§ **AIM OF THE EXERCISE**: Your task is to print all of the data word for word.

§ **EXERCISE DATA**:
----------------------------------------

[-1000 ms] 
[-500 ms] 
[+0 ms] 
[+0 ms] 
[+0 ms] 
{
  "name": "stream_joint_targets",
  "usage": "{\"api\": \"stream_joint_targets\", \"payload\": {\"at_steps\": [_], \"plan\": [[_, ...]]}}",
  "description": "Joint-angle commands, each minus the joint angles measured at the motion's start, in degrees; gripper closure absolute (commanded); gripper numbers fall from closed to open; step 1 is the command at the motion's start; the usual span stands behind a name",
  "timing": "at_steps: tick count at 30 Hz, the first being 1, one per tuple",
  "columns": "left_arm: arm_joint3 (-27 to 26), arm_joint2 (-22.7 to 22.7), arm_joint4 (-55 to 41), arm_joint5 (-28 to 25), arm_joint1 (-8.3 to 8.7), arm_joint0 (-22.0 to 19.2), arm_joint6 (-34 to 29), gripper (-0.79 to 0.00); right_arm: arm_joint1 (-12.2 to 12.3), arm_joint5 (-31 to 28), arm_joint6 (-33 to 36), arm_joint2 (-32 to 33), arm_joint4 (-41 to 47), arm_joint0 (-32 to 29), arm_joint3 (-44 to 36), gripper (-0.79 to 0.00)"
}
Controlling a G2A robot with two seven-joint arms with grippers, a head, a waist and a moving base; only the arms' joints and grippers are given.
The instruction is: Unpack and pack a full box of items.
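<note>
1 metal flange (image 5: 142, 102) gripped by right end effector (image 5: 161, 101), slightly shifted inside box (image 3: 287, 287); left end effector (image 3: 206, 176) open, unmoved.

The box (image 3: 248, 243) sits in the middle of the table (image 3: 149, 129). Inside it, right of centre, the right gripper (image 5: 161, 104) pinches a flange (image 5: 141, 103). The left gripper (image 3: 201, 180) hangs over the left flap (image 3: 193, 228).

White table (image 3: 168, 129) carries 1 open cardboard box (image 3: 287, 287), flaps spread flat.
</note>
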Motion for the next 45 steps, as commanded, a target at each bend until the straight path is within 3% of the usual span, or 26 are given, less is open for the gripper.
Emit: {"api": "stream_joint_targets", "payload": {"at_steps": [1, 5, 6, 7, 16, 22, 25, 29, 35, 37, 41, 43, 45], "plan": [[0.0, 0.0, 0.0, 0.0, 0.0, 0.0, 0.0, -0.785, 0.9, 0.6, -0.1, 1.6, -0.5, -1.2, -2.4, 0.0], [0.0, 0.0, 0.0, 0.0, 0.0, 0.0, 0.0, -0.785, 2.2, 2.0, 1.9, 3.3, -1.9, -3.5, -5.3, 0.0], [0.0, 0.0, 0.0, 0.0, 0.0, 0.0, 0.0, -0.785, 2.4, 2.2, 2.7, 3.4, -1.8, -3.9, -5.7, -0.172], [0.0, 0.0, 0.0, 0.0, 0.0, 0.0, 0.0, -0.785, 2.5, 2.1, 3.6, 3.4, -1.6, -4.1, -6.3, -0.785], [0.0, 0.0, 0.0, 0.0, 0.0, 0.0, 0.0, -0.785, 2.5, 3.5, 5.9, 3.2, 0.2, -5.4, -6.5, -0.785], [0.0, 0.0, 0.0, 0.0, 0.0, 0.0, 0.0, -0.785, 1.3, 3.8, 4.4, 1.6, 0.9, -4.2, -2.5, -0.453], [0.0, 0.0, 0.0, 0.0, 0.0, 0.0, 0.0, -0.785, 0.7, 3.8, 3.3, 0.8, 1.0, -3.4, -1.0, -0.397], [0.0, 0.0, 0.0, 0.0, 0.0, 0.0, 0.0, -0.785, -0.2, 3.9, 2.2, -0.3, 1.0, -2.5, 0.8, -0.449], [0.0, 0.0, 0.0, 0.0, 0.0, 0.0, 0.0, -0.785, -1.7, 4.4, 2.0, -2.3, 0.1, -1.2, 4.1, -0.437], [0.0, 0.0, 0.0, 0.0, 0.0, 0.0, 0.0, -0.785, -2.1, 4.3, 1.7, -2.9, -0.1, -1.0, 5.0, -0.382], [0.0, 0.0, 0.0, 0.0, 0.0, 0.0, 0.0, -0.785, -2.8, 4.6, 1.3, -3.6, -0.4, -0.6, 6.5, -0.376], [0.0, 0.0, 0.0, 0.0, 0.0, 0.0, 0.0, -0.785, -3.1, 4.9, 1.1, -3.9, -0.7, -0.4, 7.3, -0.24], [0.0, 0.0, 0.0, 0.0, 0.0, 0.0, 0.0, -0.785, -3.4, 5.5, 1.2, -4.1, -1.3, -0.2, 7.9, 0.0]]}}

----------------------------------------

§ **TASK RESPONSE**:
[-1000 ms] 
[-500 ms] 
[+0 ms] 
[+0 ms] 
[+0 ms] 
{
  "name": "stream_joint_targets",
  "usage": "{\"api\": \"stream_joint_targets\", \"payload\": {\"at_steps\": [_], \"plan\": [[_, ...]]}}",
  "description": "Joint-angle commands, each minus the joint angles measured at the motion's start, in degrees; gripper closure absolute (commanded); gripper numbers fall from closed to open; step 1 is the command at the motion's start; the usual span stands behind a name",
  "timing": "at_steps: tick count at 30 Hz, the first being 1, one per tuple",
  "columns": "left_arm: arm_joint3 (-27 to 26), arm_joint2 (-22.7 to 22.7), arm_joint4 (-55 to 41), arm_joint5 (-28 to 25), arm_joint1 (-8.3 to 8.7), arm_joint0 (-22.0 to 19.2), arm_joint6 (-34 to 29), gripper (-0.79 to 0.00); right_arm: arm_joint1 (-12.2 to 12.3), arm_joint5 (-31 to 28), arm_joint6 (-33 to 36), arm_joint2 (-32 to 33), arm_joint4 (-41 to 47), arm_joint0 (-32 to 29), arm_joint3 (-44 to 36), gripper (-0.79 to 0.00)"
}
Controlling a G2A robot with two seven-joint arms with grippers, a head, a waist and a moving base; only the arms' joints and grippers are given.
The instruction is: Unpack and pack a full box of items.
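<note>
1 metal flange (image 5: 142, 102) gripped by right end effector (image 5: 161, 101), slightly shifted inside box (image 3: 287, 287); left end effector (image 3: 206, 176) open, unmoved.

The box (image 3: 248, 243) sits in the middle of the table (image 3: 149, 129). Inside it, right of centre, the right gripper (image 5: 161, 104) pinches a flange (image 5: 141, 103). The left gripper (image 3: 201, 180) hangs over the left flap (image 3: 193, 228).

White table (image 3: 168, 129) carries 1 open cardboard box (image 3: 287, 287), flaps spread flat.
</note>
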Motion for the next 45 steps, as commanded, a target at each bend until the straight path is within 3% of the usual span, or 26 are given, less is open for the gripper.
Emit: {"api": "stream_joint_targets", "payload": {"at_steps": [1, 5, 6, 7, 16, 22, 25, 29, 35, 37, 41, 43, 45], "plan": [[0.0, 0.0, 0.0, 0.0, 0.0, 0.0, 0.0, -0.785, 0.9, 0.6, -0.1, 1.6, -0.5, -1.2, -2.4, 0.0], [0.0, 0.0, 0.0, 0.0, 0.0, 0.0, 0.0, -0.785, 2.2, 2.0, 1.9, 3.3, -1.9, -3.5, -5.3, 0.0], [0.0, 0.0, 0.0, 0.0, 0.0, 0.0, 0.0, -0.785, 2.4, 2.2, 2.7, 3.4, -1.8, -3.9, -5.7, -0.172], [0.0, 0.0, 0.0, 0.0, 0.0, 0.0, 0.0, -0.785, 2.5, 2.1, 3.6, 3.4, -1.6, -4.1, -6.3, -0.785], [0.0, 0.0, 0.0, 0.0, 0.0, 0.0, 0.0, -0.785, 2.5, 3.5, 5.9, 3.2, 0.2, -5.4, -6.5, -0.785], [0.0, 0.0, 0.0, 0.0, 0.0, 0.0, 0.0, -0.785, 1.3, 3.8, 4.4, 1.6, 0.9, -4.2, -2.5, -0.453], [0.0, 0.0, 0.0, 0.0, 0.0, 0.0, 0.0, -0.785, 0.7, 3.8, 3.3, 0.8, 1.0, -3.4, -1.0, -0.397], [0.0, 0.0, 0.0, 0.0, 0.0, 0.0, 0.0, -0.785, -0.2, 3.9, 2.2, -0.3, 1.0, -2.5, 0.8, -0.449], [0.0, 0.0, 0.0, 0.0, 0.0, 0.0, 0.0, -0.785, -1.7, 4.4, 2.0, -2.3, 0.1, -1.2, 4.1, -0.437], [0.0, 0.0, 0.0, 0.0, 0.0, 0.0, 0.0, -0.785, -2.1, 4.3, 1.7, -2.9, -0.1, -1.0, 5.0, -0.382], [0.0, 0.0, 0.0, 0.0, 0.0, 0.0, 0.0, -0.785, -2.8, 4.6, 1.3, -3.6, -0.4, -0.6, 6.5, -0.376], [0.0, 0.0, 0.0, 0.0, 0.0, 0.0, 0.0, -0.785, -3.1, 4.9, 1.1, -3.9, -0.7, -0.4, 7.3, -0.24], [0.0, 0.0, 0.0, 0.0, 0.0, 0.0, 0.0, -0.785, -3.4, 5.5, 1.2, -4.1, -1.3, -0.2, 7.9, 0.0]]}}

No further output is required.